Particulars: Metropolis planners are researching methods to protect, assist, and promote Atlanta’s historic and deserted burial grounds — notably the ultimate resting locations for Black Atlantans or Black communities, together with people who now not exist.

  • Town is creating the Atlanta Cemetery Community to show folks extra about gravesites close to their neighborhoods and improve their preservation and safety.

What they’re saying: “Cemeteries are extra than simply locations we bury the useless,” stated Elizabeth Clappin, an city planner with town’s planning division, through the first assembly earlier this yr.

  • “They are a very very important a part of our panorama, each historic and presently. They’re crucial greenspaces. They’re locations of public artwork.”
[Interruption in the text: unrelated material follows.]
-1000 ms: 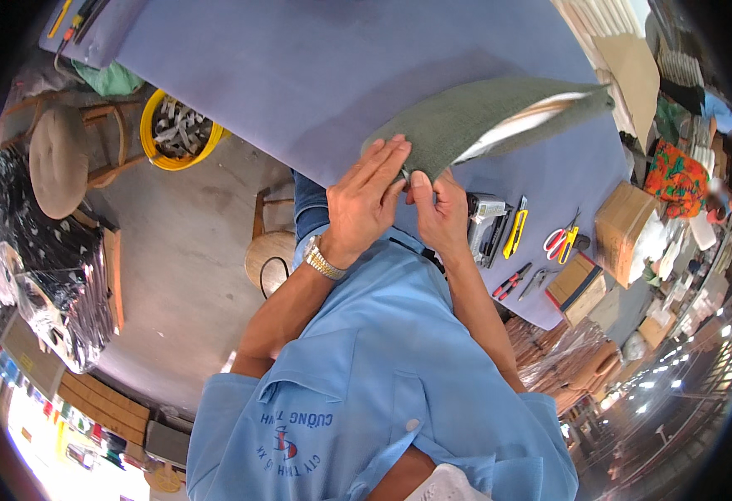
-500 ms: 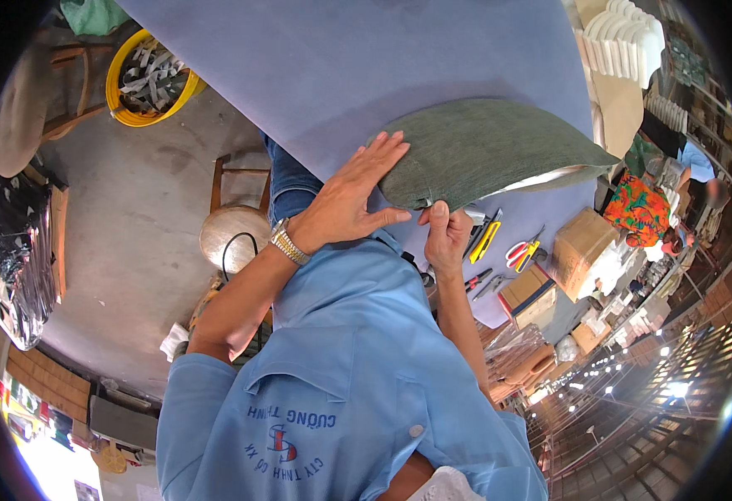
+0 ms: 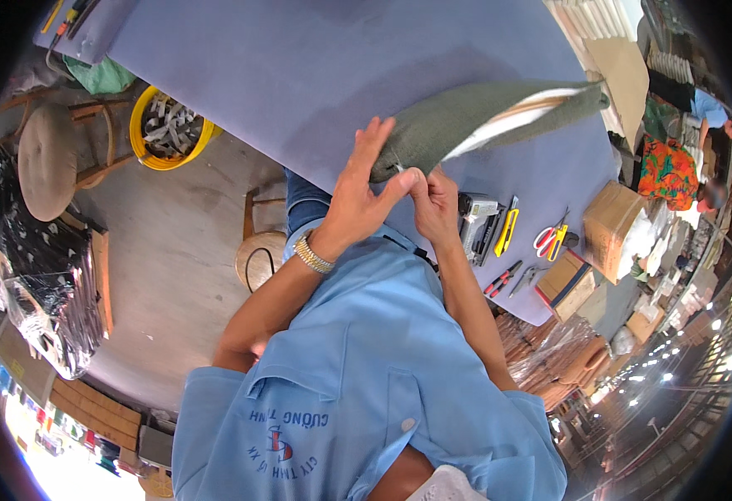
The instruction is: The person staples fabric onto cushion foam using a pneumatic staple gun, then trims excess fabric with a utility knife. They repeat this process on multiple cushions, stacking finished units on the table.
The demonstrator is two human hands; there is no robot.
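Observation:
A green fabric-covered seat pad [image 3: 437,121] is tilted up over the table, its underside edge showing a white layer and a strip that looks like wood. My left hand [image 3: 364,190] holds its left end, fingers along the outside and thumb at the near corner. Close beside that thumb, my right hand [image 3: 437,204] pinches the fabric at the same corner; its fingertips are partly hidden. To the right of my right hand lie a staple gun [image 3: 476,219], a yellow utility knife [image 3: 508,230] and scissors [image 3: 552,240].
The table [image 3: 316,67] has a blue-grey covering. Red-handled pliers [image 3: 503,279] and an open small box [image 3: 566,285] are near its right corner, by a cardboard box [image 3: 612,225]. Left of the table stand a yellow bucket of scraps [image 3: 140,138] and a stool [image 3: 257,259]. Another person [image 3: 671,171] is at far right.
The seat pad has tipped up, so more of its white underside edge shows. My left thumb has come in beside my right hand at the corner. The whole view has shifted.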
Each cemetery is stuffed with tales, starting from the selection of tombstones to the situation of the grounds, Kate Sweeney, the creator of “American Afterlife,” tells Axios Atlanta.

Enjoyable info: Among the many trivia shared by metropolis planners about Atlanta’s 83-and-counting cemeteries, nearly all of that are smaller than 1 acre:

  1. Devoted in 1965, The Memorial to the Six Million by Atlanta architect Benjamin Hirsch in southwest Atlanta’s Greenwood Cemetery is among the nation’s earliest Holocaust memorials.
  2. The Burford Holly, a preferred decorative shrub, was cultivated in Westview Cemetery by head gardener Thomas W. Burford.
  3. Utoy Primitive Baptist Church Cemetery, which predates town’s founding, was used as a subject hospital through the Civil Battle.

What’s subsequent: Tuesday night time, the community is internet hosting its second assembly with a chat from Keith Harper (the Chattanooga-based “Cemetery Detective”) at 6 at 2295 Benjamin E. Mays Drive SW. (Register)

Cool small cemeteries to take a look at: Clay Cemetery in Kirkwood and Sylvester Cemetery in East Atlanta.